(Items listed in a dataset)
↓↓↓
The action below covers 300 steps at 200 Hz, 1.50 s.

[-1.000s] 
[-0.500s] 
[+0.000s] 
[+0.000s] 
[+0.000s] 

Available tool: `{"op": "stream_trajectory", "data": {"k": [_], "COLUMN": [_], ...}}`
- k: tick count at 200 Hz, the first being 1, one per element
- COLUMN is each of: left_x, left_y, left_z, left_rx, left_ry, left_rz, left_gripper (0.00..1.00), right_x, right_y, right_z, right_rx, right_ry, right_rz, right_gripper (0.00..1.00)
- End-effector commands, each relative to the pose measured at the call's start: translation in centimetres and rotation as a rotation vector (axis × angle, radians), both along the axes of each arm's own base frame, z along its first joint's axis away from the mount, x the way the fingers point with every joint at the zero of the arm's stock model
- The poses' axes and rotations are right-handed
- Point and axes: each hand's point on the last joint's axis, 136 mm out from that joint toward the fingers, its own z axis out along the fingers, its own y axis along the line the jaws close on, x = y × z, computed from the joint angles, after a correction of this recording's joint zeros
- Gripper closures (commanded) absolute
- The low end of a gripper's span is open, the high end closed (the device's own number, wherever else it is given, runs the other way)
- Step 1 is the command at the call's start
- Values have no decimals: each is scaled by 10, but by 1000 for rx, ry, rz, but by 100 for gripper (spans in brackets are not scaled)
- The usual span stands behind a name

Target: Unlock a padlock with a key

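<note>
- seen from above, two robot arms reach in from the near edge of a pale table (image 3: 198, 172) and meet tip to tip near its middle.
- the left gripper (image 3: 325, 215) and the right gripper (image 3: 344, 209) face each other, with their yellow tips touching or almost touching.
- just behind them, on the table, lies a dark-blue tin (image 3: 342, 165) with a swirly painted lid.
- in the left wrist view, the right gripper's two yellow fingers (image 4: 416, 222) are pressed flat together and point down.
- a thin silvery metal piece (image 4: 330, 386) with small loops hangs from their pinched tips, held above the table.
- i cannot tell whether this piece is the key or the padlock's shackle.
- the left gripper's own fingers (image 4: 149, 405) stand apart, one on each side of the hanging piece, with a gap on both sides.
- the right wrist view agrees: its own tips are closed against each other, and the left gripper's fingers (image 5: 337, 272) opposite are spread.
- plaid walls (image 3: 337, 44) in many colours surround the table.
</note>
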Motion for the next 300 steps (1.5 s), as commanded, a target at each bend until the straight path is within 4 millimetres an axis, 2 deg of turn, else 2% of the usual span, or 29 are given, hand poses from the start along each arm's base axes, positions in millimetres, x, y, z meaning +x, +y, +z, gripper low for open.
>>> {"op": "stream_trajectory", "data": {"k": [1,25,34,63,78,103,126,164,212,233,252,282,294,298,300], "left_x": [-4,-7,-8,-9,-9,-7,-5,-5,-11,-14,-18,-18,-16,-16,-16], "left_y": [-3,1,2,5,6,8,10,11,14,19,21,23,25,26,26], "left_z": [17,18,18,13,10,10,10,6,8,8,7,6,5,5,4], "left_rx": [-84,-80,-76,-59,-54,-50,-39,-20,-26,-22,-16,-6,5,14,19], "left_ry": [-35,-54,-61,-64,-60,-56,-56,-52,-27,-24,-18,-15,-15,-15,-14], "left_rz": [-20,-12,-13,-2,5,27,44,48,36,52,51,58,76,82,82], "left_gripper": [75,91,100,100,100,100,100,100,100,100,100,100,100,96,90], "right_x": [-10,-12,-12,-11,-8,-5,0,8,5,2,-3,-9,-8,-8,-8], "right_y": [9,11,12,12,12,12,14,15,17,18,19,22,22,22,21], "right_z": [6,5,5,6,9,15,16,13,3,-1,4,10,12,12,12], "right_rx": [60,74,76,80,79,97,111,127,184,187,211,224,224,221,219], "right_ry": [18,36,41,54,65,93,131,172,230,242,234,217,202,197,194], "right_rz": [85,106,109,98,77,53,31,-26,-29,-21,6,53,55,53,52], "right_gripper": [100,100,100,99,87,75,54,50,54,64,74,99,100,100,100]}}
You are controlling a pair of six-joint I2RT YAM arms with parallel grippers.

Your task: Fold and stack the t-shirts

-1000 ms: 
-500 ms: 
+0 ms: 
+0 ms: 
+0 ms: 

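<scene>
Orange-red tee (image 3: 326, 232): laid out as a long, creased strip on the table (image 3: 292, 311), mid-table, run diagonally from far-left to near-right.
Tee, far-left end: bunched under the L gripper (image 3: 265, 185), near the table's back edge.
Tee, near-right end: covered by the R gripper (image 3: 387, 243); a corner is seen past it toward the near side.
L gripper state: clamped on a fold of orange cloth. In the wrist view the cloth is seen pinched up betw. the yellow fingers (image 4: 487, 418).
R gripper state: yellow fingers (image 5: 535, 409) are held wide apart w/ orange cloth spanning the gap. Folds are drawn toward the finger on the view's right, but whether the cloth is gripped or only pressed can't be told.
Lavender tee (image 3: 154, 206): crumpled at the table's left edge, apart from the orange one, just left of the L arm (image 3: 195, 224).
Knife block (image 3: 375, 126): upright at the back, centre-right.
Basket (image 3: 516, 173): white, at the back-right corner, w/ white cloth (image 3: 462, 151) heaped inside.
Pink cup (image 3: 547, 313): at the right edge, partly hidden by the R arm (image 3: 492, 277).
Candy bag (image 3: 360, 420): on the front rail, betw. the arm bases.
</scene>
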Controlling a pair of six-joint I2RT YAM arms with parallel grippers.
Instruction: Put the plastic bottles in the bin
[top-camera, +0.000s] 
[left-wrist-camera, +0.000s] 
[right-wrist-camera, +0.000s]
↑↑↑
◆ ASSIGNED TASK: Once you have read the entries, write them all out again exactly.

◆ TASK SOLUTION:
The action below covers 300 steps at 200 Hz, 1.50 s.

[-1.000s] 
[-0.500s] 
[+0.000s] 
[+0.000s] 
[+0.000s] 

Available tool: `{"op": "stream_trajectory", "data": {"k": [_], "COLUMN": [_], ...}}`
- k: tick count at 200 Hz, the first being 1, one per element
- COLUMN is each of: left_x, left_y, left_z, left_rx, left_ry, left_rz, left_gripper (0.00..1.00), right_x, right_y, right_z, right_rx, right_ry, right_rz, right_gripper (0.00..1.00)
- End-effector commands, each relative to the pose measured at the call's start: translation in centimetres and rotation as a rotation vector (axis × angle, radians), both along the axes of each arm's own base frame, z along its first joint's axis away from the mount, x the way the fingers point with every joint at the zero of the arm's stock model
- The poses' axes and rotations are right-handed
- Point and axes: each hand's point on the last joint's axis, 136 mm out from that joint toward the fingers, its own z axis out along the fingers, its own y axis along the line the jaws close on, x = y × z, computed from the joint angles, after a correction of this recording's joint zeros
- Gripper closures (commanded) absolute
- The low end of a gripper's span is open, the high end closed (the device's own number, wherever else it is given, runs the other way)
- Step 1 is the command at the call's start
- Values have no decimals: each is scaled by 10, but by 1000 for rx, ry, rz, but by 100 for gripper (spans in brackets are not scaled)
- The usual span stands behind a name

Target: Unlock a padlock with a key

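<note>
- seen from above, two robot arms reach in from the near edge of a pale table (image 3: 198, 172) and meet tip to tip near its middle.
- the left gripper (image 3: 325, 215) and the right gripper (image 3: 344, 209) face each other, with their yellow tips touching or almost touching.
- just behind them, on the table, lies a dark-blue tin (image 3: 342, 165) with a swirly painted lid.
- in the left wrist view, the right gripper's two yellow fingers (image 4: 416, 222) are pressed flat together and point down.
- a thin silvery metal piece (image 4: 330, 386) with small loops hangs from their pinched tips, held above the table.
- i cannot tell whether this piece is the key or the padlock's shackle.
- the left gripper's own fingers (image 4: 149, 405) stand apart, one on each side of the hanging piece, with a gap on both sides.
- the right wrist view agrees: its own tips are closed against each other, and the left gripper's fingers (image 5: 337, 272) opposite are spread.
- plaid walls (image 3: 337, 44) in many colours surround the table.
</note>
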Motion for the next 300 steps (1.5 s), as commanded, a target at each bend until the straight path is within 4 millimetres an axis, 2 deg of turn, else 2% of the usual span, or 29 are given, hand poses from the start along each arm's base axes, positions in millimetres, x, y, z meaning +x, +y, +z, gripper low for open.
>>> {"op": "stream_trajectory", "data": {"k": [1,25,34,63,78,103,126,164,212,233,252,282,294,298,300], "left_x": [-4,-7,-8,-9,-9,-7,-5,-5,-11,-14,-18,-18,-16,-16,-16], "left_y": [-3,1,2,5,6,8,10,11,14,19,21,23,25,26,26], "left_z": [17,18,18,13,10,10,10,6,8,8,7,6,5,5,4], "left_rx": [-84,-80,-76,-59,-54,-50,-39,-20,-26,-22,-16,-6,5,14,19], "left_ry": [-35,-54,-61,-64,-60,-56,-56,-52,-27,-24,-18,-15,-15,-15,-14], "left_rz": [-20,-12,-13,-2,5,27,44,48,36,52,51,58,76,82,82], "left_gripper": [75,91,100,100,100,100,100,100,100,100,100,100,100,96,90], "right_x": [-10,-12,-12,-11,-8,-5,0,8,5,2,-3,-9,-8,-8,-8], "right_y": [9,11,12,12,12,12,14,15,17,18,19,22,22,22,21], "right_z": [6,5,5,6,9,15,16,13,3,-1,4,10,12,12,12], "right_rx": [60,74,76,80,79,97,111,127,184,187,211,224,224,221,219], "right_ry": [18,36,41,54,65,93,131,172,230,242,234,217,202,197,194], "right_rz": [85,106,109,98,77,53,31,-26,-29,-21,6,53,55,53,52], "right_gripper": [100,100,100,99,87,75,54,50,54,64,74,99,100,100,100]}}
You are controlling a pair of six-joint I2RT YAM arms with parallel grippers.

Your task: Fold and stack the t-shirts

-1000 ms: 
-500 ms: 
+0 ms: 
+0 ms: 
+0 ms: 

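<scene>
Orange-red tee (image 3: 326, 232): laid out as a long, creased strip on the table (image 3: 292, 311), mid-table, run diagonally from far-left to near-right.
Tee, far-left end: bunched under the L gripper (image 3: 265, 185), near the table's back edge.
Tee, near-right end: covered by the R gripper (image 3: 387, 243); a corner is seen past it toward the near side.
L gripper state: clamped on a fold of orange cloth. In the wrist view the cloth is seen pinched up betw. the yellow fingers (image 4: 487, 418).
R gripper state: yellow fingers (image 5: 535, 409) are held wide apart w/ orange cloth spanning the gap. Folds are drawn toward the finger on the view's right, but whether the cloth is gripped or only pressed can't be told.
Lavender tee (image 3: 154, 206): crumpled at the table's left edge, apart from the orange one, just left of the L arm (image 3: 195, 224).
Knife block (image 3: 375, 126): upright at the back, centre-right.
Basket (image 3: 516, 173): white, at the back-right corner, w/ white cloth (image 3: 462, 151) heaped inside.
Pink cup (image 3: 547, 313): at the right edge, partly hidden by the R arm (image 3: 492, 277).
Candy bag (image 3: 360, 420): on the front rail, betw. the arm bases.
</scene>
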Controlling a pair of six-joint I2RT YAM arms with parallel grippers.
Instruction: Put the plastic bottles in the bin
[top-camera, +0.000s] 
[left-wrist-camera, +0.000s] 
[right-wrist-camera, +0.000s]

The answer given is complete as it stands.